**The problem:**
Which lines run from the line with "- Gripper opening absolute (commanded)" through the line with "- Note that" in the entries below? Print them exactly, both ends included, and nothing more.
[[ Working data, beginning ]]
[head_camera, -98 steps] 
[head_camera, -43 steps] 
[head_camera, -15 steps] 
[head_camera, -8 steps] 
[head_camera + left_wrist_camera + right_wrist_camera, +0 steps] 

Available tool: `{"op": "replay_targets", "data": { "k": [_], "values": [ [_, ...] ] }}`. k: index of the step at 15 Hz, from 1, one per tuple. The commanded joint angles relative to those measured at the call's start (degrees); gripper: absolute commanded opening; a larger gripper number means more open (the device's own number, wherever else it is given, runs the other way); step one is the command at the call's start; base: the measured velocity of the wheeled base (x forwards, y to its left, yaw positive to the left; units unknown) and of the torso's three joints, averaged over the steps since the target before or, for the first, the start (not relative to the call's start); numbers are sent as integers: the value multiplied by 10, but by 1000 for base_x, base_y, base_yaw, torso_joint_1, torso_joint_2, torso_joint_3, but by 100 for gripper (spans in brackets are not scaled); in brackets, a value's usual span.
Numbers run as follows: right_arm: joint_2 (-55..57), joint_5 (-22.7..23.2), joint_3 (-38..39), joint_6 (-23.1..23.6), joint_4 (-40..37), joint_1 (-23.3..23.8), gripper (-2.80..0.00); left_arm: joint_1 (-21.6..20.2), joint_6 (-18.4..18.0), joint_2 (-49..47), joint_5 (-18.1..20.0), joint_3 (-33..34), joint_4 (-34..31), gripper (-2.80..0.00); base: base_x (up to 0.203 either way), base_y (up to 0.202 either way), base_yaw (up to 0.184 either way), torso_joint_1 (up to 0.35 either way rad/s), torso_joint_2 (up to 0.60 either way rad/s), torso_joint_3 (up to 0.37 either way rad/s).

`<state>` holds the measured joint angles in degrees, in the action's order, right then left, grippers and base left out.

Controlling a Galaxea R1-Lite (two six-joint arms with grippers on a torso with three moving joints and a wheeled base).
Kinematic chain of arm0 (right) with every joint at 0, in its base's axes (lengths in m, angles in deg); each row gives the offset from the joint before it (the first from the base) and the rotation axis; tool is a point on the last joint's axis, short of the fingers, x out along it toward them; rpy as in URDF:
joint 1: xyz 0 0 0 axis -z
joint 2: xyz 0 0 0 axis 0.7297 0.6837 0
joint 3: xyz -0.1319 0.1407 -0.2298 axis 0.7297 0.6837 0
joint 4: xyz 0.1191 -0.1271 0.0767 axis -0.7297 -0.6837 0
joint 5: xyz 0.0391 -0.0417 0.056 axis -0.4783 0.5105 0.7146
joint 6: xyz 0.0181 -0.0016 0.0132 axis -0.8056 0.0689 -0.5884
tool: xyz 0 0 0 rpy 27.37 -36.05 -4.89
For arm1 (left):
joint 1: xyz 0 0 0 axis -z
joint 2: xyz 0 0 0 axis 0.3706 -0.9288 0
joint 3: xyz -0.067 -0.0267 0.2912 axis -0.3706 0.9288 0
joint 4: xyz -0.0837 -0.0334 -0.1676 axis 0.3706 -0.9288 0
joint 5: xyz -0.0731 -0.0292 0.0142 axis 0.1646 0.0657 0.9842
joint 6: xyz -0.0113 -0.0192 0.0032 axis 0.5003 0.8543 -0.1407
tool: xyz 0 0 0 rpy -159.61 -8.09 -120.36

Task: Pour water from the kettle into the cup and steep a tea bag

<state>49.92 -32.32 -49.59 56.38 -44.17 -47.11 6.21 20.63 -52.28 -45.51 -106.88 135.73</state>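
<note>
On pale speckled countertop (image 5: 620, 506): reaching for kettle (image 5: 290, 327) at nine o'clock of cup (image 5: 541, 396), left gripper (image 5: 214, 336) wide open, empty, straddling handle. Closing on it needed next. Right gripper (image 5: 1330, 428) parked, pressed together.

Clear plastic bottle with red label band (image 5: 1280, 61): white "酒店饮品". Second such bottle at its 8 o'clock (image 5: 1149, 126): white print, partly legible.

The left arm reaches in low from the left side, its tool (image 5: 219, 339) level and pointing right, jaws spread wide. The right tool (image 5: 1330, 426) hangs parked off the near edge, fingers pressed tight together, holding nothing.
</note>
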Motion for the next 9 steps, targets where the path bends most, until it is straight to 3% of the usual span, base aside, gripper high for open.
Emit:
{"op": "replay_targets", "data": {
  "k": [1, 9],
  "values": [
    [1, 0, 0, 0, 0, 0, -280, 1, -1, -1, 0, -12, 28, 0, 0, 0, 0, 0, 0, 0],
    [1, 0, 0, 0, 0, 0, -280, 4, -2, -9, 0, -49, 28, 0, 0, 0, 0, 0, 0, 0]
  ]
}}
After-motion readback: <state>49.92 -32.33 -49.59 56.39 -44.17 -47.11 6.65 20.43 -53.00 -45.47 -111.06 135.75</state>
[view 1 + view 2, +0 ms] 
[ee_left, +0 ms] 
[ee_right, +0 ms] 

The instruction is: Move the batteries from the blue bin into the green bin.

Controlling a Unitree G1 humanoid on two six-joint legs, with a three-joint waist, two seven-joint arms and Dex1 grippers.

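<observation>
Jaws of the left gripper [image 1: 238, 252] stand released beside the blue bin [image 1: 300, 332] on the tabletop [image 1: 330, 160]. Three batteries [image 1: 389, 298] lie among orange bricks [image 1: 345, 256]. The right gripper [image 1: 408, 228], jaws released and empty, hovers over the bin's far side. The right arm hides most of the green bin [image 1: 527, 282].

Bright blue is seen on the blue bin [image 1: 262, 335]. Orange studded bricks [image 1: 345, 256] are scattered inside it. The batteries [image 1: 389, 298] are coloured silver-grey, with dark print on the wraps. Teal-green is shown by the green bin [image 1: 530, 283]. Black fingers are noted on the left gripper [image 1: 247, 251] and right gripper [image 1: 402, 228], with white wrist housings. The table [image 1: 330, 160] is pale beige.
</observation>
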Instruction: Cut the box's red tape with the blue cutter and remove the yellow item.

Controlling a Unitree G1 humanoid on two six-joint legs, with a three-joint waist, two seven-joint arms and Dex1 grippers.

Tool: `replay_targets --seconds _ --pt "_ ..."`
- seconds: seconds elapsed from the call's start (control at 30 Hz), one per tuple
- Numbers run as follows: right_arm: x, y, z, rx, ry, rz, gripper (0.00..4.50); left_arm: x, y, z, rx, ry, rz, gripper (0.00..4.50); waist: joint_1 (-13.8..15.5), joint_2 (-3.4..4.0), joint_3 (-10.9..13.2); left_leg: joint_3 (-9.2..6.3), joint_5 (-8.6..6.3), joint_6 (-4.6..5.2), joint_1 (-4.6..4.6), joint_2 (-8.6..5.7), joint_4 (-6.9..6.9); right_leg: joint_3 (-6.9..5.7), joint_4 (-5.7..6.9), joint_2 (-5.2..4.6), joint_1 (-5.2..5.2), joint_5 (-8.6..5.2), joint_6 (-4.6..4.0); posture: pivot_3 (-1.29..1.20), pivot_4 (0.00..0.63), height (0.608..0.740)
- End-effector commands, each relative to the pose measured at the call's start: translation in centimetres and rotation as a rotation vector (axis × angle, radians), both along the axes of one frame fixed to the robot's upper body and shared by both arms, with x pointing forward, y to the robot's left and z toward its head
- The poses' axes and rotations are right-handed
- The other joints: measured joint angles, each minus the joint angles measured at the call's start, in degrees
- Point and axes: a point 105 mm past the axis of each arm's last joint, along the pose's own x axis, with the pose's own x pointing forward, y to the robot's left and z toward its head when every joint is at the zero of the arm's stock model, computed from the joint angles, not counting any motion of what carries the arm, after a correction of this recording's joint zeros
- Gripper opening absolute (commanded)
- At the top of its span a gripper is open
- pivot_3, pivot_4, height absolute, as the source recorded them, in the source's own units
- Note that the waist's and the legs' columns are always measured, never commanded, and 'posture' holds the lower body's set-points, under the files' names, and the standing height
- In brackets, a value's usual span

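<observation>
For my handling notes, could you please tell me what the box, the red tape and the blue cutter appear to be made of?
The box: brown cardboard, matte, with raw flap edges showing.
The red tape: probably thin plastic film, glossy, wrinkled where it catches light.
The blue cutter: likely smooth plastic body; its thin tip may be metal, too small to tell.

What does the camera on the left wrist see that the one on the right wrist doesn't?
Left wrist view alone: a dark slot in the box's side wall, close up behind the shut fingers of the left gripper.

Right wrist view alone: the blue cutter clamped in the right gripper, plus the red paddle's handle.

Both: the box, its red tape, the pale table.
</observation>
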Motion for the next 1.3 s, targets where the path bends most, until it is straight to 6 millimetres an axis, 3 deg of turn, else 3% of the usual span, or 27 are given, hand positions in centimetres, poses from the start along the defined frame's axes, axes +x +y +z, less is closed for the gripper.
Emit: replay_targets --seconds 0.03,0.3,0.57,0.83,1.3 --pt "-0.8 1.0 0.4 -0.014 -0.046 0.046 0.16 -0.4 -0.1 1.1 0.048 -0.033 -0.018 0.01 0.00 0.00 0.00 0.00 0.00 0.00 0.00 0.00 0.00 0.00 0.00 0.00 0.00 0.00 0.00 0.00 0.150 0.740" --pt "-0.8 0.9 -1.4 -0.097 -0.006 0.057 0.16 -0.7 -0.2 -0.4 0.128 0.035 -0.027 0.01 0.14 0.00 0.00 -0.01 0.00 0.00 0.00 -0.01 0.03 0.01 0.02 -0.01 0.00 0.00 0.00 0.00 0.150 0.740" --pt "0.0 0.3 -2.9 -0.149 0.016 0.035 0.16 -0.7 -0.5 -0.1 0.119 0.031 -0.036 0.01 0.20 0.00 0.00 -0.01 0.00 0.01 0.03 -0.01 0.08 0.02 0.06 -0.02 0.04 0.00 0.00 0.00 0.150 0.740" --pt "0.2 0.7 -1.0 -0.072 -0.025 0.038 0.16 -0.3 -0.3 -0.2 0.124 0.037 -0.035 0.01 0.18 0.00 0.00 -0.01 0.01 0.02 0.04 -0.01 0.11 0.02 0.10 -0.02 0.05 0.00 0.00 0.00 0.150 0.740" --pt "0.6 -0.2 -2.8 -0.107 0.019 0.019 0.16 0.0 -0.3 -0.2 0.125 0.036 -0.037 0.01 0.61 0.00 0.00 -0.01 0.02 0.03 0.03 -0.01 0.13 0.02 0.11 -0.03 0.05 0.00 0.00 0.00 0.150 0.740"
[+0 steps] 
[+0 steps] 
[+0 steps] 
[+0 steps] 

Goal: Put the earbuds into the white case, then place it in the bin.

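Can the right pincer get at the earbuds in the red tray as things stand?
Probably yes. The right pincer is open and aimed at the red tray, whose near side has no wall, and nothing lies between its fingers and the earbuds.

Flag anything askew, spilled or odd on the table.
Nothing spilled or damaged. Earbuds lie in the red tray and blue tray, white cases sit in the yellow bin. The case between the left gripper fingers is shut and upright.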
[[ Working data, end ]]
**Answer to the problem:**
- Gripper opening absolute (commanded)
- At the top of its span a gripper is open
- pivot_3, pivot_4, height absolute, as the source recorded them, in the source's own units
- Note that the waist's and the legs' columns are always measured, never commanded, and 'posture' holds the lower body's set-points, under the files' names, and the standing height

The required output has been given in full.